▶ [WHAT THIS TASK INVOLVES]:
What should be copied is the stretch of entries below from the line with "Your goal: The" up to and including the line with "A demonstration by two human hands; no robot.", exactly and without images.

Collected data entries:
- Opening Delimiter -

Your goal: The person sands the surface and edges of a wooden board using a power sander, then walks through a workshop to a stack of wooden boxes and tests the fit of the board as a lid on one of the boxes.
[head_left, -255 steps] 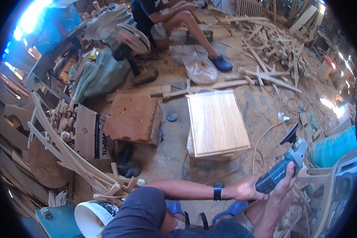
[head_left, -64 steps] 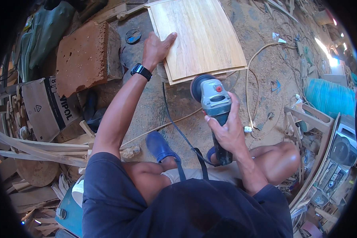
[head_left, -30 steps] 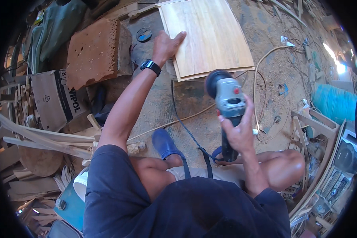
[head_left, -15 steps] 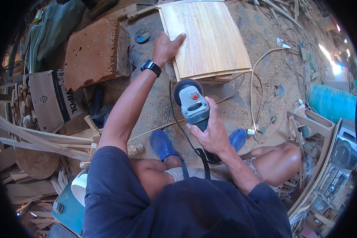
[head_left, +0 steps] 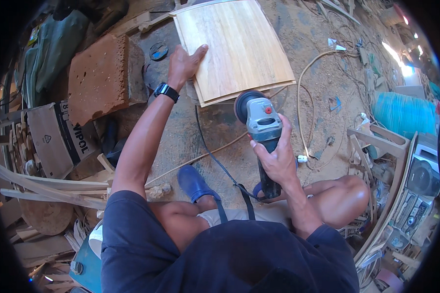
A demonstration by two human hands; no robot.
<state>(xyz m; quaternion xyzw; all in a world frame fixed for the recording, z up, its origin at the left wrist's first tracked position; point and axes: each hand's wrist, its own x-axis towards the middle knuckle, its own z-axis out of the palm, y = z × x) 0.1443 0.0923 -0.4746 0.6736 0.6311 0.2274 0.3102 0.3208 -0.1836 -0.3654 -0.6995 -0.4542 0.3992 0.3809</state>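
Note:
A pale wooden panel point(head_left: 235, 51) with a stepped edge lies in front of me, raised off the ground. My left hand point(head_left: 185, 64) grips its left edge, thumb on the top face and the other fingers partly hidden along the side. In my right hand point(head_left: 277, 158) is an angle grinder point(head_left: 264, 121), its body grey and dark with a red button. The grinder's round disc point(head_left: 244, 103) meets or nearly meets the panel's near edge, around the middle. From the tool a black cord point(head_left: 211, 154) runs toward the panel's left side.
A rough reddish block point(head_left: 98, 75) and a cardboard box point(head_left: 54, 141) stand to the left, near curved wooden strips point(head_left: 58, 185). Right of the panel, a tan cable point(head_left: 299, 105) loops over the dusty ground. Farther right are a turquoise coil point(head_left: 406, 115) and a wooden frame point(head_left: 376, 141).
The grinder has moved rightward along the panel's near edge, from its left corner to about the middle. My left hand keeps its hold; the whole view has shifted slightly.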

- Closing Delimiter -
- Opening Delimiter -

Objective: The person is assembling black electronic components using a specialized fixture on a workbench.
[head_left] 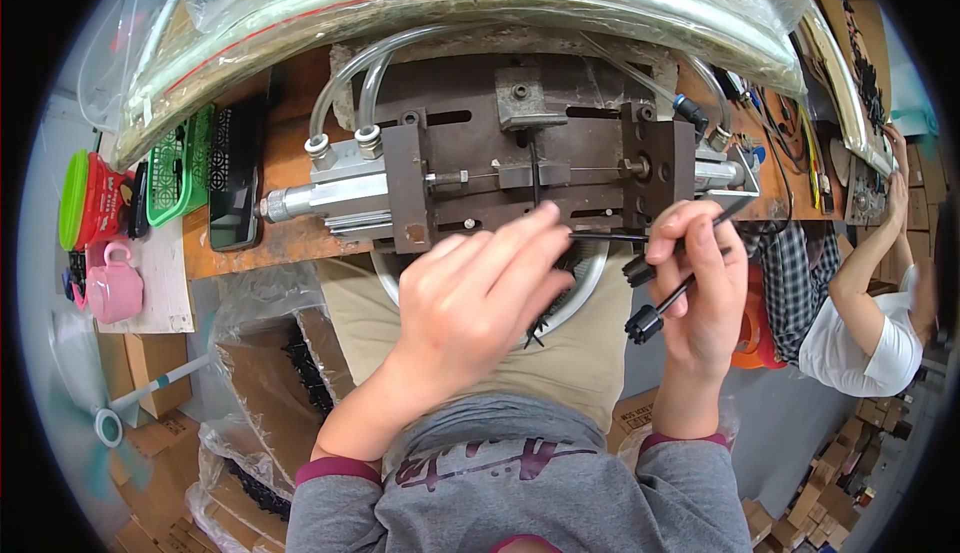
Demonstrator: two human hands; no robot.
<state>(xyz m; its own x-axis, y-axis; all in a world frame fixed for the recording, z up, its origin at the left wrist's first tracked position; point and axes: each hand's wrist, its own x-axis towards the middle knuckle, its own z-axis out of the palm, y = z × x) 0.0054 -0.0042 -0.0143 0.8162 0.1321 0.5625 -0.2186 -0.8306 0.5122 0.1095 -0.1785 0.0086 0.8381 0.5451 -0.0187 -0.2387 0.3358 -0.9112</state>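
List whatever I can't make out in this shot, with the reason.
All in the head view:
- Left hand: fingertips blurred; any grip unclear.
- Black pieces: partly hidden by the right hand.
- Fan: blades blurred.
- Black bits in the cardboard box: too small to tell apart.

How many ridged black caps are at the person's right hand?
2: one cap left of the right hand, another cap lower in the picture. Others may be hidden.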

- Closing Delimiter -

▶ [OUTPUT BELOW]:
Your goal: The person sands the surface and edges of a wooden board using a power sander, then walks through a workshop to a stack of wooden boxes and tests the fit of the board as a lid on one of the boxes.
[head_left, -255 steps] 
[head_left, -64 steps] 
[head_left, -30 steps] 
[head_left, -15 steps] 
[head_left, +0 steps] 
A demonstration by two human hands; no robot.

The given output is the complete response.